* [What is expected] Repeat, exactly and alone, every line from the line that contains "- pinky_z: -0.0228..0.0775" to the end of the entries.

Stored items from a collection:
****************************************
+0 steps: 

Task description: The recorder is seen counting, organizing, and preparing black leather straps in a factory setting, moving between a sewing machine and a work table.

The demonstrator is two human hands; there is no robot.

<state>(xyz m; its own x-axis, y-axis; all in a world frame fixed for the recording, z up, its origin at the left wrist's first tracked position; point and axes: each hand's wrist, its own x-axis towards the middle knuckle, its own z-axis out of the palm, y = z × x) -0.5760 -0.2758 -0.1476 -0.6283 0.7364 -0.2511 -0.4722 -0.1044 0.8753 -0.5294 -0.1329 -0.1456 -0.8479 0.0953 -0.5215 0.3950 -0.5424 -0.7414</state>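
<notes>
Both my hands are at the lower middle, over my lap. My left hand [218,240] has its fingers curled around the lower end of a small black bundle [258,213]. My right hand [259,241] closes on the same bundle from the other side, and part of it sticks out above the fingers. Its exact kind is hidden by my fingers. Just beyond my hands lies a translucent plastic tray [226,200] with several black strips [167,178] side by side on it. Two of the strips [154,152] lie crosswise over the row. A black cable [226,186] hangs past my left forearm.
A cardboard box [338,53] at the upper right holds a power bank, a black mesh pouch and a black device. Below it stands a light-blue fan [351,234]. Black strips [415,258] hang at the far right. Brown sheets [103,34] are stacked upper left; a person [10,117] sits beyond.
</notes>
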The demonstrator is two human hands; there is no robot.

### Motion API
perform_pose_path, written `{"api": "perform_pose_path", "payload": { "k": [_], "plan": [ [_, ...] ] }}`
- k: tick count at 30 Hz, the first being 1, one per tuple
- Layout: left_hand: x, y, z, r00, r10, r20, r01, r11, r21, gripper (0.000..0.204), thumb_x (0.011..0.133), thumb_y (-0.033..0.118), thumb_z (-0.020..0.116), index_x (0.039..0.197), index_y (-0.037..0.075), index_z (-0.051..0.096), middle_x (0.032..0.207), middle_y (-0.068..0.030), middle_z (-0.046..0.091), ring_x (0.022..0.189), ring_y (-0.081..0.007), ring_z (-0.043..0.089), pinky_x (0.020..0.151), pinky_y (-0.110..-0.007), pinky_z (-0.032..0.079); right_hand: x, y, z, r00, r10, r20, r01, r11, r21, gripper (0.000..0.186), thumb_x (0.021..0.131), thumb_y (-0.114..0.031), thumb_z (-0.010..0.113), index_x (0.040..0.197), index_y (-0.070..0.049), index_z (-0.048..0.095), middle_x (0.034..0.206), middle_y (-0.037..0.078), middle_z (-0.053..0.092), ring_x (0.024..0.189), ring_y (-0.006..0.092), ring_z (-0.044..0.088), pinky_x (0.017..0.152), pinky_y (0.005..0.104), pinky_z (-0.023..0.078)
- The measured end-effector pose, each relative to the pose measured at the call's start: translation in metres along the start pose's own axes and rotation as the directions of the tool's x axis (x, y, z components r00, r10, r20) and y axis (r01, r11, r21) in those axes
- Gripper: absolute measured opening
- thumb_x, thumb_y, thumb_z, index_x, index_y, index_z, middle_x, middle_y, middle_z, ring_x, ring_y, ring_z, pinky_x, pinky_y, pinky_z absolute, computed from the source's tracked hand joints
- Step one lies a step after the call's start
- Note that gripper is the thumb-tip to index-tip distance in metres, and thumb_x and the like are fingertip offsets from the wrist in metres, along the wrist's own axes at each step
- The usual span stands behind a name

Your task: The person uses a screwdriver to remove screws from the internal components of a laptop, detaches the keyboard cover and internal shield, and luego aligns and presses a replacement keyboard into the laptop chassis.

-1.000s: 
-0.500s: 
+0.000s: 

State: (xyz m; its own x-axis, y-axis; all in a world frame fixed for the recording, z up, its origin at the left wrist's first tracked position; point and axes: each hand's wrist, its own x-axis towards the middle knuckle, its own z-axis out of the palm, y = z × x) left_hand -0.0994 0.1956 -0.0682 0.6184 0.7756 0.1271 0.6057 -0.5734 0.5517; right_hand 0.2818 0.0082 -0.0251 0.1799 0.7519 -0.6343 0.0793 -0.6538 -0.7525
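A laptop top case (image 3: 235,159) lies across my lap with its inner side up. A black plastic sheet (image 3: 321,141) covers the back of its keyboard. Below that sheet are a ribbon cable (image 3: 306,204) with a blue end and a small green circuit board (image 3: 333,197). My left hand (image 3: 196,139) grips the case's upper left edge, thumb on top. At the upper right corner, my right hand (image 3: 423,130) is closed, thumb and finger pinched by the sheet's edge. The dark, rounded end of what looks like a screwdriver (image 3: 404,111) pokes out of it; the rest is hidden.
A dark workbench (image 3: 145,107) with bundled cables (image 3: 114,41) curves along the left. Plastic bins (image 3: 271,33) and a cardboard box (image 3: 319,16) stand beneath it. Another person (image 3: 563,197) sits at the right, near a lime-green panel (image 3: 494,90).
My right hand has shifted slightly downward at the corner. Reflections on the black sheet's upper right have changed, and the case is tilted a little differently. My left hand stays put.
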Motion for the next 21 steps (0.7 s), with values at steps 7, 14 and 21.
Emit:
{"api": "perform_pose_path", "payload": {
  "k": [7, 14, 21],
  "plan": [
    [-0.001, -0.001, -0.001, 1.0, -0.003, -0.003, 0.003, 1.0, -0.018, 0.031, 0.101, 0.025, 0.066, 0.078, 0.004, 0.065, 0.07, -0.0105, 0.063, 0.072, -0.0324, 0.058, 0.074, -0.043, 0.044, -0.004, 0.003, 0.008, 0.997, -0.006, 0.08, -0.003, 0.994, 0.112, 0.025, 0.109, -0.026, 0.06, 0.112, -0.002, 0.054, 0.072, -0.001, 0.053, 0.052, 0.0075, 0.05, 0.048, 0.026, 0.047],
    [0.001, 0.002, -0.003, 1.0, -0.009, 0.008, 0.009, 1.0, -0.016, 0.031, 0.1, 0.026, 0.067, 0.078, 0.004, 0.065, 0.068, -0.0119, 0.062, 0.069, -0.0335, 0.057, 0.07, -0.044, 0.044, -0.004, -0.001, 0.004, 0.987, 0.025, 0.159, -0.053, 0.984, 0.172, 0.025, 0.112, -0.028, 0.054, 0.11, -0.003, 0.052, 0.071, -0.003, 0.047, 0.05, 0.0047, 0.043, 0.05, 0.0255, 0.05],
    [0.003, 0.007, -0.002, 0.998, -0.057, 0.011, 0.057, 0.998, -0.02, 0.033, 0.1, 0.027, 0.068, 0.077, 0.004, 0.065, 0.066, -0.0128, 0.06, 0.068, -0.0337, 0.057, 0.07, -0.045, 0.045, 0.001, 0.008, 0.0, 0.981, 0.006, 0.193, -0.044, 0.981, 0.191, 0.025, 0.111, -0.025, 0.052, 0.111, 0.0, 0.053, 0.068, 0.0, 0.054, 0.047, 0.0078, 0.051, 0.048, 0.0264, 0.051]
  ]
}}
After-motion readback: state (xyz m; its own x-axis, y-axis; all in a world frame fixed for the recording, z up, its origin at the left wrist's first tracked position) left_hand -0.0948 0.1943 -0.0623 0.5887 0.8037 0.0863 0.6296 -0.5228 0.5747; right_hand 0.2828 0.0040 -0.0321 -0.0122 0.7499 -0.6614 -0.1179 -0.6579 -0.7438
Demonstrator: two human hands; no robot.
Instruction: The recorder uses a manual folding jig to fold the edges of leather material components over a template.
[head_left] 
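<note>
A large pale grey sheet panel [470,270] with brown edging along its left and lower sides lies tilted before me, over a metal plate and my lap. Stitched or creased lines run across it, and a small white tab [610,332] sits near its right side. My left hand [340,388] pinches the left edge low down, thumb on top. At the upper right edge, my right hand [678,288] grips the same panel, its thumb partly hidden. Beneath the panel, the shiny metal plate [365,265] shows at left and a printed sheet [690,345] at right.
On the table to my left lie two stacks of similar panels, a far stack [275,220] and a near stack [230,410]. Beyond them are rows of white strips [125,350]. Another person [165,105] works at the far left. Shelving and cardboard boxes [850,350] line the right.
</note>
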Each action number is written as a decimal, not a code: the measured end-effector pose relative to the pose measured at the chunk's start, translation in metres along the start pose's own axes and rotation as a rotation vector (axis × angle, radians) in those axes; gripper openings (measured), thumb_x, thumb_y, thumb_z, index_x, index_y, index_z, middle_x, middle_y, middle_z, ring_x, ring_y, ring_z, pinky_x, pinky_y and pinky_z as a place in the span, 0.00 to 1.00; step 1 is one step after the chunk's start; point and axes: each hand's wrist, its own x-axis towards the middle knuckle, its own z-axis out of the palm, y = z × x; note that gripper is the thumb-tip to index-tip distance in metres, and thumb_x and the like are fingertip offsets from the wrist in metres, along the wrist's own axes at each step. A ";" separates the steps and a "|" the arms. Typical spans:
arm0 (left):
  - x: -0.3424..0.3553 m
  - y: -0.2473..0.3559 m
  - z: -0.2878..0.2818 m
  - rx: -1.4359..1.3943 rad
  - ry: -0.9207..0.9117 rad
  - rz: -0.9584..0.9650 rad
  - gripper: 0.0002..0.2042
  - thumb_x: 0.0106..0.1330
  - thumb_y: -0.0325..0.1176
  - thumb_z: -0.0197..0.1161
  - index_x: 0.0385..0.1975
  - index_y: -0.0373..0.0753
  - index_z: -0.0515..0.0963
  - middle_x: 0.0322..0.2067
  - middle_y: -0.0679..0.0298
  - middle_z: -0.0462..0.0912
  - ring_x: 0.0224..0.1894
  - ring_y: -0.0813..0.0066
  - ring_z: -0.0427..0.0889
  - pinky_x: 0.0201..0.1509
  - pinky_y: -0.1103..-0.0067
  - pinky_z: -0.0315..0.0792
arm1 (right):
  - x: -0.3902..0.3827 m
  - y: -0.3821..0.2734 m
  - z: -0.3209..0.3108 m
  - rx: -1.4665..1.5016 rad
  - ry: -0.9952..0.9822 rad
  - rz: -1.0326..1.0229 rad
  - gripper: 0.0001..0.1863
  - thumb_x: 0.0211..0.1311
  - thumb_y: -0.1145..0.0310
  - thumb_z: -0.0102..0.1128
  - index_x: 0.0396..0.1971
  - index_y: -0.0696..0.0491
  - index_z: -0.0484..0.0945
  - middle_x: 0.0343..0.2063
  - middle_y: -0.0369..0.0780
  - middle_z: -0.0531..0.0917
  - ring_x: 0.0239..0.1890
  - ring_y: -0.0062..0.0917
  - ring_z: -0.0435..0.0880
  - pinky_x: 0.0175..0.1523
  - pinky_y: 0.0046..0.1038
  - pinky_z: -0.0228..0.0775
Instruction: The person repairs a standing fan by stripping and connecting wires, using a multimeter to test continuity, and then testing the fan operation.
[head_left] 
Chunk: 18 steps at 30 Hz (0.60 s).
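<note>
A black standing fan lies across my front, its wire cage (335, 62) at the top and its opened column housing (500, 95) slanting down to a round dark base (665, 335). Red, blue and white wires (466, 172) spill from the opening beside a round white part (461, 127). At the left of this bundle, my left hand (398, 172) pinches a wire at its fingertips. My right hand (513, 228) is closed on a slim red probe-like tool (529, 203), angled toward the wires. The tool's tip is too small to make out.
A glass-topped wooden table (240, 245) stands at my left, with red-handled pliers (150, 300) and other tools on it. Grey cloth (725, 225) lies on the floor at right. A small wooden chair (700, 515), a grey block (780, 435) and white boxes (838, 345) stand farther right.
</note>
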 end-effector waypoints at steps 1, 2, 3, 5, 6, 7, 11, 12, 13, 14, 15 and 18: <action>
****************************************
* [Your solution]
  - pinky_z: -0.0228..0.0775
Instruction: The person repairs a standing fan by stripping and connecting wires, using a multimeter to test continuity, and then testing the fan operation.
[head_left] 
Chunk: 18 steps at 30 Hz (0.60 s).
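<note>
A black standing fan lies across my front, its wire cage (335, 62) at the top and its opened column housing (500, 95) slanting down to a round dark base (665, 335). Red, blue and white wires (466, 172) spill from the opening beside a round white part (461, 127). At the left of this bundle, my left hand (398, 172) pinches a wire at its fingertips. My right hand (513, 228) is closed on a slim red probe-like tool (529, 203), angled toward the wires. The tool's tip is too small to make out.
A glass-topped wooden table (240, 245) stands at my left, with red-handled pliers (150, 300) and other tools on it. Grey cloth (725, 225) lies on the floor at right. A small wooden chair (700, 515), a grey block (780, 435) and white boxes (838, 345) stand farther right.
</note>
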 end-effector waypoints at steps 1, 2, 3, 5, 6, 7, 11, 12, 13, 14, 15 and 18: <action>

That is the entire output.